Parallel Runs
=============

Almost all computers are parallel and have multiple cores available.
In a polynomial homotopy, all solution paths can be computed
independently from each other.

::

    from phcpy.dimension import get_core_count
    nbcores = get_core_count()
    nbcores

In the experiment we use the cyclic 7-roots problem.

::

    from phcpy.families import cyclic
    c7 = cyclic(7)
    for pol in c7:
        print(pol)

which shows the polynomials

::

    x0 + x1 + x2 + x3 + x4 + x5 + x6;
    x0*x1 + x1*x2 + x2*x3 + x3*x4 + x4*x5 + x5*x6 + x6*x0;
    x0*x1*x2 + x1*x2*x3 + x2*x3*x4 + x3*x4*x5 + x4*x5*x6 + x5*x6*x0 + x6*x0*x1;
    x0*x1*x2*x3 + x1*x2*x3*x4 + x2*x3*x4*x5 + x3*x4*x5*x6 + x4*x5*x6*x0 + x5*x6*x0*x1 + x6*x0*x1*x2;
    x0*x1*x2*x3*x4 + x1*x2*x3*x4*x5 + x2*x3*x4*x5*x6 + x3*x4*x5*x6*x0 + x4*x5*x6*x0*x1 + x5*x6*x0*x1*x2 + x6*x0*x1*x2*x3;
    x0*x1*x2*x3*x4*x5 + x1*x2*x3*x4*x5*x6 + x2*x3*x4*x5*x6*x0 + x3*x4*x5*x6*x0*x1 + x4*x5*x6*x0*x1*x2 + x5*x6*x0*x1*x2*x3 + x6*x0*x1*x2*x3*x4;
    x0*x1*x2*x3*x4*x5*x6 - 1;

The mixed volume provides a generically sharp upper bound
on the number of isolated solutions.

::

    from phcpy.volumes import mixed_volume
    mixed_volume(c7)

For this problem, there are as many solutions as the mixed volume.
So, there are ``924`` paths to track.

::

    from phcpy.solver import solve

speeding up the solver on multiple cores
----------------------------------------

To measure the speedup, the elapsed time between the start 
and the end of the run has to be computed.  
The most honest time measurement is the *wall clock time* 
which as suggested uses the time on the wall clock.  
The timers provided by Python do not measure the CPU time 
of compiled code that is executed by the solver.

::

    from datetime import datetime

Then the code cell below does a run on one core
and prints the elapsed wall clock time.

::

    timestart = datetime.now()
    s = solve(c7)
    timestop = datetime.now()
    elapsed_onecore = timestop - timestart
    print('elapsed wall clock time on 1 core :', elapsed_onecore)

We check on ``len(s)`` 
whether we have as many solutions as the mixed volume.
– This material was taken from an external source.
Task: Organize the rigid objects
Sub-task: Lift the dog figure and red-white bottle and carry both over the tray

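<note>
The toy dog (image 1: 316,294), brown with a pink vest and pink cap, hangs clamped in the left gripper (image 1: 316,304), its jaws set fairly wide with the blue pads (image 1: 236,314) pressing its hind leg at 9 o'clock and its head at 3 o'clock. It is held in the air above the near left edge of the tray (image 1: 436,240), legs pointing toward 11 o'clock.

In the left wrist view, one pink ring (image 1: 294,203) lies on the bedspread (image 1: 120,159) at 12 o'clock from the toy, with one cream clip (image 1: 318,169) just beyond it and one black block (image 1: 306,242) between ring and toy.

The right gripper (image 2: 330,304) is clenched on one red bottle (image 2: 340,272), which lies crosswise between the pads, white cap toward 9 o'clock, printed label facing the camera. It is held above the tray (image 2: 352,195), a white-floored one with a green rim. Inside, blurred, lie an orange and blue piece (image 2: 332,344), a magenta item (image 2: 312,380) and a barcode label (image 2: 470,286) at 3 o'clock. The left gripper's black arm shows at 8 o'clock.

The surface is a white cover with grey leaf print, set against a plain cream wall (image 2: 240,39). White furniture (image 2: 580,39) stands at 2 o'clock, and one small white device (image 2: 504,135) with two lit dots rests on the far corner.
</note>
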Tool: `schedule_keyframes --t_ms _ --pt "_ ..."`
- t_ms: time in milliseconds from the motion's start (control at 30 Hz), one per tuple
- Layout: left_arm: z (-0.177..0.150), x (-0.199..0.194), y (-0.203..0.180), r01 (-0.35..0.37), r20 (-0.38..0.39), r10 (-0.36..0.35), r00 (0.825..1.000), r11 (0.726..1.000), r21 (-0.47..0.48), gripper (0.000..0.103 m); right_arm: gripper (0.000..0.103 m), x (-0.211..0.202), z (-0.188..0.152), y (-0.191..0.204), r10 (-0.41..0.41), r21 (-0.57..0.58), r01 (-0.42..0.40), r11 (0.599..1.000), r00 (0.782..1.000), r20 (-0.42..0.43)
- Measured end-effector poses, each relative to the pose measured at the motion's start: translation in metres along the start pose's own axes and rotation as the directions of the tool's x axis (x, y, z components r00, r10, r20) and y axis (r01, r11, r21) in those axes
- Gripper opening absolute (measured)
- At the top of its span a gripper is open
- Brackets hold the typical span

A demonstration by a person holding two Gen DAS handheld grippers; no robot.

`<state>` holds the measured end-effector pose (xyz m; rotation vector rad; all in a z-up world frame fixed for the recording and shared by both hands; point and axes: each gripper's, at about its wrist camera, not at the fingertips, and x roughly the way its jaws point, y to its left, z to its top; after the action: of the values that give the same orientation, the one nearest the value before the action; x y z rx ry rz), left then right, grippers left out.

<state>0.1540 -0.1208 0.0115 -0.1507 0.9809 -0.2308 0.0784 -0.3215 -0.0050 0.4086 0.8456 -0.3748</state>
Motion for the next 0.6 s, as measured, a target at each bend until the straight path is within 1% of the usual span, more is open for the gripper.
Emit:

Now we solve again, using all available cores,
computed earlier in ``nbcores``.

::

    timestart = datetime.now()
    s = solve(c7, tasks=nbcores)
    timestop = datetime.now()
    elapsed_manycores = timestop - timestart
    print('elapsed wall clock time on', nbcores, 'cores:', elapsed_manycores)

We observe the reduction in the elapsed wall clock time
and compute the speedup as follows.

::

    speedup = elapsed_onecore/elapsed_manycores
    speedup

quality up
----------

Can multithreading compensate for the overhead of double double arithmetic?
If we can afford the time for a sequential run, by how much can we increase
the precision in a multithreaded run in the same time or less?

The code cell below computes all solutions in double double precision,
on all avaible cores.

::

    timestart = datetime.now()
    s = solve(c7, tasks=nbcores, precision='dd')
    timestop = datetime.now()
    elapsed = timestop - timestart
    print('elasped wall clock time on', nbcores, 'cores :', elapsed)

Again, we check whether we have as many solutions as the mixed volume.

If ``elapsed < elapsed_onecore`` evaluates to ``True``,
then we have achieved quality up in the multicore run.
With the multicore run, we compensate for the cost overhead 
of double double arithmetic, if the elapsed wall clock time 
on many cores in double double precision is less than the run 
on one core in double precision."